Data structures¶

Learning objectives

Understand data frames and tibbles are special lists
Know when and why to use a matrix
Understand attributes and how they affect data structure
Understand recursion in functions

graph BT
  A["Vector"]
  B["Atomic (1-D)"]
  C["Matrix (2-D)"]
  D["Array (n-D)"]
  E["List"]
  F["Data frame"]
  G["Tibble"]
  B --- A
  C --- B
  D --- B
  E --- A
  F --- E
  G --- E

All data objects are vectors. The difference between the colloquial vector (atomic vector) and list is the kinds of data they can contain: atomic vectors only store data of the same type in a single dimension (e.g., c(1, 2, 3, 4, 5)); lists are generic vectors that are able to store data of variable types and can also store other lists (i.e., recursion, see below). A further generalisation of the atomic vector are matrices (for 2-dimensional data) and arrays (for n-dimensions). While these types of data structures are seemingly restrictive (only one data mode allowed), they are how the vast majority of statistics and math is actually done!

Tabular data¶

In Introduction to R, we introduced the data frame as a form tabular data storage. Here, we will extend that knowledge by exploring some of the underlying principles of tabular data structures in R. Additionally, we will also learn how to use them effectively.

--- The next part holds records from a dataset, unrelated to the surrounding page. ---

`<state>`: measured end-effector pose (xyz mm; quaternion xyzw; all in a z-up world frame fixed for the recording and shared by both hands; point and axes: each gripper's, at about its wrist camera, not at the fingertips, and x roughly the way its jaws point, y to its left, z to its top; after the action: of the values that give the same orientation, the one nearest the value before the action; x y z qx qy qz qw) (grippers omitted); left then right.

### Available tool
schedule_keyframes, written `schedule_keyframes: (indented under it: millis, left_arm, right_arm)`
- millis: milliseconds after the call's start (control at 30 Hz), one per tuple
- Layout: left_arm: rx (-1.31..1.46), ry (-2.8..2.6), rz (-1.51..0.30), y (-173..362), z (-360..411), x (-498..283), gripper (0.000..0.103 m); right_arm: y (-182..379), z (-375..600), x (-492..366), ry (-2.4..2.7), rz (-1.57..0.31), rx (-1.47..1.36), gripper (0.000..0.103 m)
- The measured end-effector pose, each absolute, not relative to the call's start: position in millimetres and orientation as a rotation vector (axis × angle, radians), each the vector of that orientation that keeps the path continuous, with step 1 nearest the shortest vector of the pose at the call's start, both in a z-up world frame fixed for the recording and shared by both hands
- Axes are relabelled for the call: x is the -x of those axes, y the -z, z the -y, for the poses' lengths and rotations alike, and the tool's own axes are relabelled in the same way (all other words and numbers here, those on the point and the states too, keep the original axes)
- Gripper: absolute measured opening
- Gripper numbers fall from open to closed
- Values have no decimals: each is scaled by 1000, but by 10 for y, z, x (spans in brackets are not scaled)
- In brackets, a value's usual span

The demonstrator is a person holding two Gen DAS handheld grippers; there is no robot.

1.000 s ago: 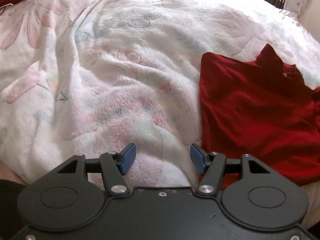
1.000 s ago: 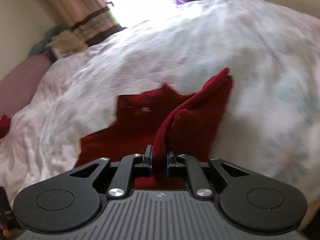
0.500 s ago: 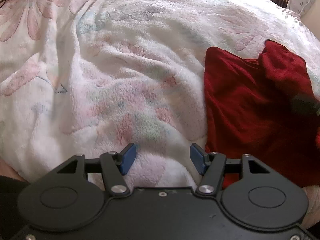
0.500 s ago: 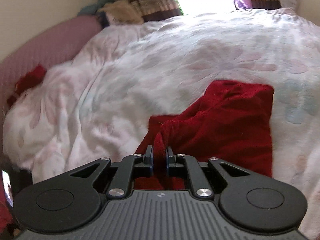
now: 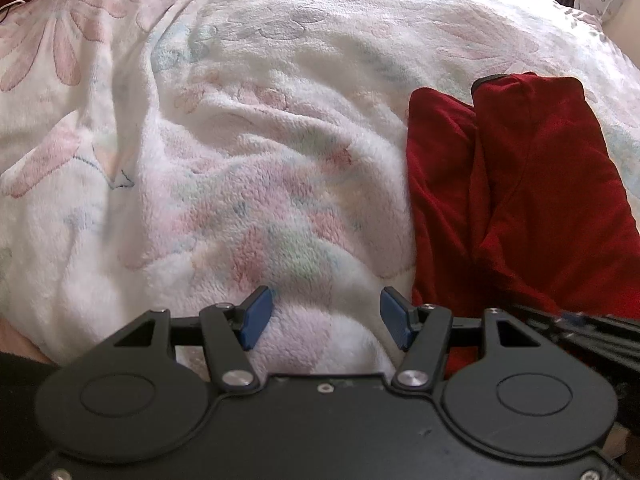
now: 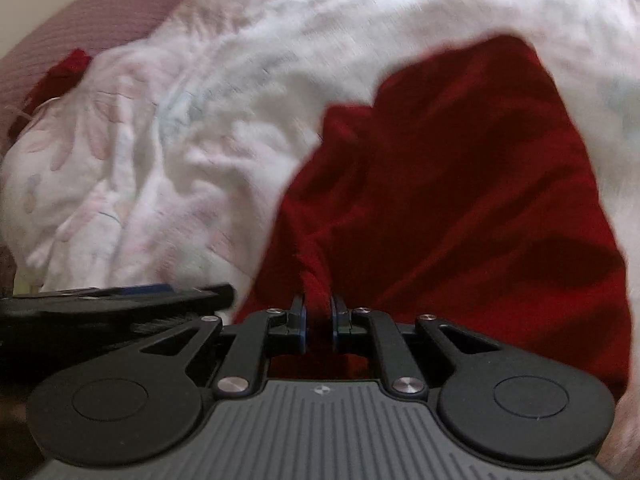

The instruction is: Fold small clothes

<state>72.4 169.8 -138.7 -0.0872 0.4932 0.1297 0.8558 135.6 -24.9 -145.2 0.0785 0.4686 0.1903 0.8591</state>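
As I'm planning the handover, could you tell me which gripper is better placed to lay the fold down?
Right: the right gripper is shut on the red garment, while the left gripper is open over the blanket.

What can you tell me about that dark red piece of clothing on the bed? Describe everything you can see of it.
The red garment is small, deep crimson and looks soft, like velvety knit. It lies on the fluffy floral blanket, already folded over itself so one layer overlaps another, with soft creases. The right tool is shut on a bunched bit of its near edge. The left tool is open beside it, holding nothing.
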Motion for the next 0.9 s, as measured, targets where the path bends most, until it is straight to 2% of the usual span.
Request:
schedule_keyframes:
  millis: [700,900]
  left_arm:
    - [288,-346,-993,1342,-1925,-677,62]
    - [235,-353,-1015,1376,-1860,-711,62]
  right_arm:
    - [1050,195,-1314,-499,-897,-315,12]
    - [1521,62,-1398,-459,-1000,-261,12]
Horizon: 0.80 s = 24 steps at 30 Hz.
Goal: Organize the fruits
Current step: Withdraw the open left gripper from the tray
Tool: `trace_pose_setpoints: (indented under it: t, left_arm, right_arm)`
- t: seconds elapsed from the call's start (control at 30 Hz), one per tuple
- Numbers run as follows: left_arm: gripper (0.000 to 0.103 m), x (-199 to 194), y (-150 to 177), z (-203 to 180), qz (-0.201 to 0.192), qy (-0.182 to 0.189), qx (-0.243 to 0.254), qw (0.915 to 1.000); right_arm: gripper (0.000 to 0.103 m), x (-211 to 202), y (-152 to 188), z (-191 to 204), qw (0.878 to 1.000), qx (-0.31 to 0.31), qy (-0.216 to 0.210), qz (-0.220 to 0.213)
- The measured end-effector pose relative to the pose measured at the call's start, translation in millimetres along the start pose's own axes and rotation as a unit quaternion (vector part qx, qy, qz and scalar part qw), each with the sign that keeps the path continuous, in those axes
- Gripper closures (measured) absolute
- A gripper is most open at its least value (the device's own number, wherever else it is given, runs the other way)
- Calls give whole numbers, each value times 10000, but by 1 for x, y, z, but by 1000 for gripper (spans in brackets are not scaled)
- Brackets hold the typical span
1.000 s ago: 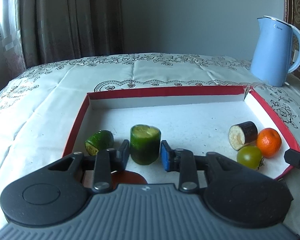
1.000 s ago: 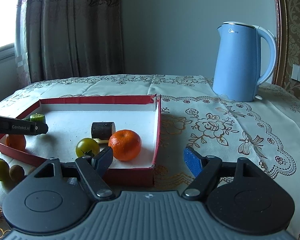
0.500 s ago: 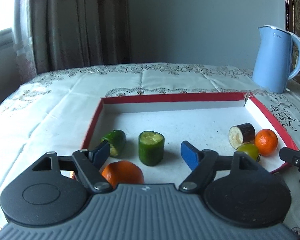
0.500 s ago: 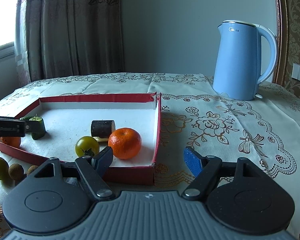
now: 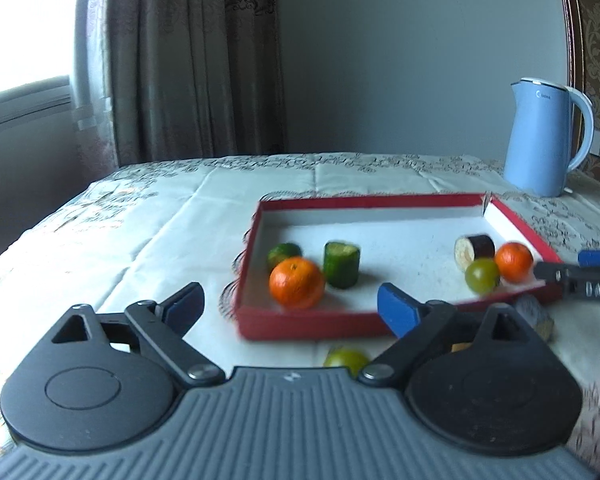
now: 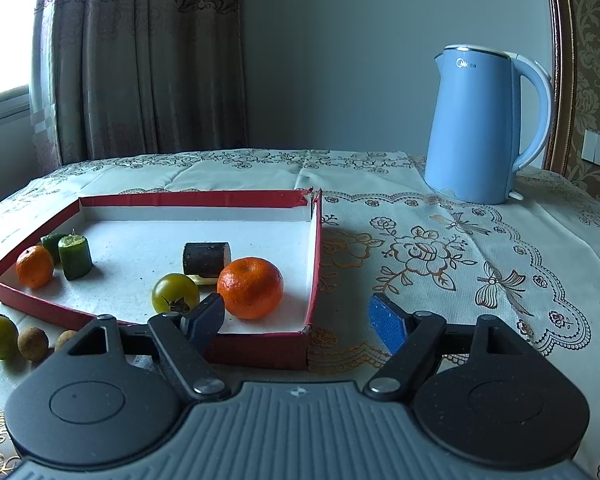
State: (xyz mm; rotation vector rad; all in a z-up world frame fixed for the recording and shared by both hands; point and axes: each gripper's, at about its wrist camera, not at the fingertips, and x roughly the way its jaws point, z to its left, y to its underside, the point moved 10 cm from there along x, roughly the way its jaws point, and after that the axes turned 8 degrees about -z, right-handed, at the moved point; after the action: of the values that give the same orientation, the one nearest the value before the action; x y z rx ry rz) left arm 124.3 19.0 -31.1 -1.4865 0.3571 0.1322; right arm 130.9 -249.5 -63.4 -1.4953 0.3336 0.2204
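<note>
A red-walled tray (image 5: 312, 326) (image 6: 256, 350) lies on the tablecloth. In it are an upright green cucumber piece (image 5: 341, 265) (image 6: 75, 258), a second green piece (image 5: 284, 253), an orange (image 5: 297, 282) (image 6: 34, 266), an eggplant piece (image 5: 474, 247) (image 6: 206, 258), a green tomato (image 5: 482, 276) (image 6: 175, 293) and another orange (image 5: 513, 262) (image 6: 250, 287). My left gripper (image 5: 290, 306) is open and empty, in front of the tray's near left corner. My right gripper (image 6: 298, 318) is open and empty at the tray's near right corner.
A light blue kettle (image 5: 542, 138) (image 6: 480, 124) stands at the back right. In front of the tray lie a green fruit (image 6: 0, 336) (image 5: 346, 360) and two small brown fruits (image 6: 33, 343). Curtains hang behind the table.
My left gripper opened off the upright cucumber piece, left it standing in the tray, and pulled back out of the tray to the near left. The right gripper has barely moved.
</note>
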Motion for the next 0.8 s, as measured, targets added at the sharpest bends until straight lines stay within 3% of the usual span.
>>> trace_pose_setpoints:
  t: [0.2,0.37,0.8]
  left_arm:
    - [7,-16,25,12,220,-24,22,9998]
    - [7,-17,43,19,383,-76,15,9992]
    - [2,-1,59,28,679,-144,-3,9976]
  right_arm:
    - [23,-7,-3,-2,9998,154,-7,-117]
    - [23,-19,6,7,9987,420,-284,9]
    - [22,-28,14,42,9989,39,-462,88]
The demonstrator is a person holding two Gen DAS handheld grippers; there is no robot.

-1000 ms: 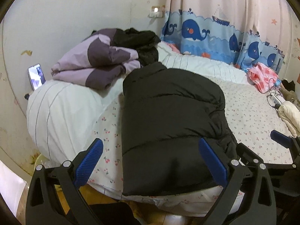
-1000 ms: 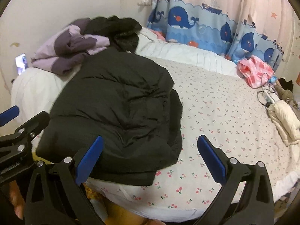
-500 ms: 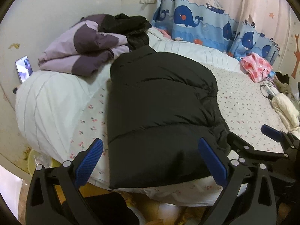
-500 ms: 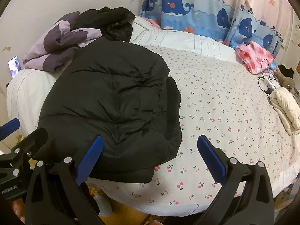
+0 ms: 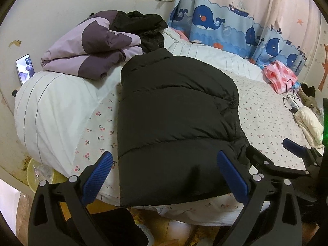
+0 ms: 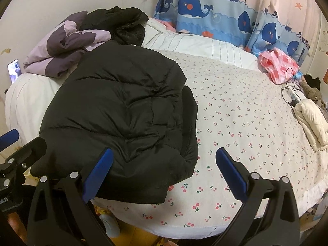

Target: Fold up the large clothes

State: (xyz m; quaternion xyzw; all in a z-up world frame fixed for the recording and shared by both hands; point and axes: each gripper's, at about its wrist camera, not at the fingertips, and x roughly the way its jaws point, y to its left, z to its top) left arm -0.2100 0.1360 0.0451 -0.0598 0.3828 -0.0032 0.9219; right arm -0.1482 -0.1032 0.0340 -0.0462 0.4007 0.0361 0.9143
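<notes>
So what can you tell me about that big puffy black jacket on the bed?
The big puffy black jacket looks quilted, with padded bands stitched across it and a slightly shiny fabric. It lies folded into a thick bundle on the cherry-print bedsheet, its near end reaching the bed's edge and its far end by the purple folded coat. Both open grippers, left gripper and right gripper, are off it.

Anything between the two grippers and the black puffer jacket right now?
Nothing visible. The black puffer jacket lies on the bed's near edge, directly ahead of the open left gripper. The open right gripper faces the jacket's right hem and bare cherry-print sheet.
</notes>
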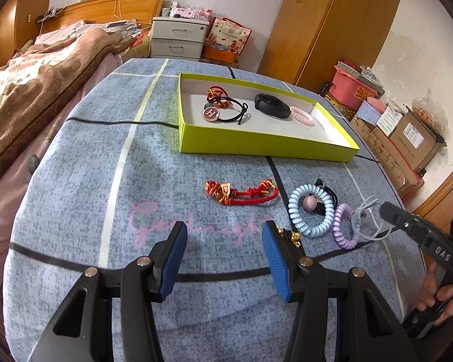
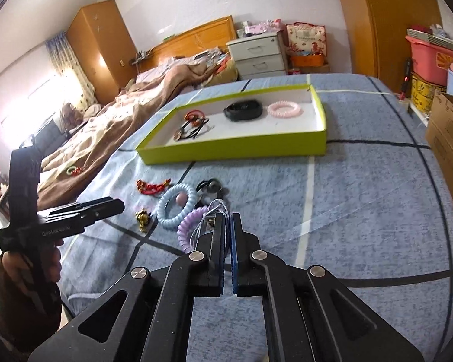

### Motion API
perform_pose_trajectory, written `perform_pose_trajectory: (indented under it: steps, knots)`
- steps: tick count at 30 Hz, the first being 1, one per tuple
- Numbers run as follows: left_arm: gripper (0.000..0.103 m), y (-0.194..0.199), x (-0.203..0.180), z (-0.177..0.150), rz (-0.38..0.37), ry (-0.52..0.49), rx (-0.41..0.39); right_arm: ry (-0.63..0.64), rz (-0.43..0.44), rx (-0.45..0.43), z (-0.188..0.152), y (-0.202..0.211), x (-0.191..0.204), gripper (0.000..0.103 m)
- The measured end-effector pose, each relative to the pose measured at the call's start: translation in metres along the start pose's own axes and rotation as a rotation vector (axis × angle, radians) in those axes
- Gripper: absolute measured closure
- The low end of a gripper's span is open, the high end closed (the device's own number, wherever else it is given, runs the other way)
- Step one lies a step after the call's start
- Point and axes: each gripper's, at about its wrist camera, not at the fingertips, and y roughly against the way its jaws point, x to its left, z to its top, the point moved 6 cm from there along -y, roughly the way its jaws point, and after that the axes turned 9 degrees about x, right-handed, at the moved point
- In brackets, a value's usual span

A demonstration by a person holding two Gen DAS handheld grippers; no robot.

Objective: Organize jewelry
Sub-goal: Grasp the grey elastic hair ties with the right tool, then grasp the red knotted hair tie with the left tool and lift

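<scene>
A lime-green tray (image 1: 265, 143) (image 2: 235, 150) on the blue bedspread holds a red cord, a black tie with a round charm (image 1: 211, 113), a black band (image 1: 271, 105) and a pink coil tie (image 1: 302, 116). In front of it lie a red cord bracelet (image 1: 241, 193), a light-blue coil tie (image 1: 311, 211) (image 2: 178, 205), a purple coil tie (image 1: 344, 229) (image 2: 190, 226) and a thin white-blue loop (image 1: 365, 217) (image 2: 207, 223). My left gripper (image 1: 223, 238) is open over bare cloth before the bracelet. My right gripper (image 2: 228, 220) is shut on the thin loop.
A gold-and-black charm (image 2: 142, 218) lies by my left gripper's right finger. A brown blanket (image 1: 45, 69) covers the bed on the left. A nightstand (image 1: 178, 40) stands beyond; boxes (image 1: 407, 138) and a pink bin are on the right.
</scene>
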Motion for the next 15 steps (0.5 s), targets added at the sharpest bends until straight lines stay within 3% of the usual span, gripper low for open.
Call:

Data frames are special lists¶

Technically, data frames are special lists: they contain lists of variables of equal lengths (i.e., cases-by-variables). For practical purposes, think of each column as a vector, and that each vector has the same length that makes up the rows of the data frame. The following example exposes this construct:

code

nr <- 10
df_list <- list(
  "A" = sample(asv$ASVID, nr),
  "B" = sample(asv[[sample(colnames(asv), 1)]], nr),
  "C" = sample(c(TRUE, FALSE), nr, replace = TRUE)
)

# Print data.frame
as.data.frame(df_list)

# Check equivalence and structure
is.list(as.data.frame(df_list)) == is.list(df_list)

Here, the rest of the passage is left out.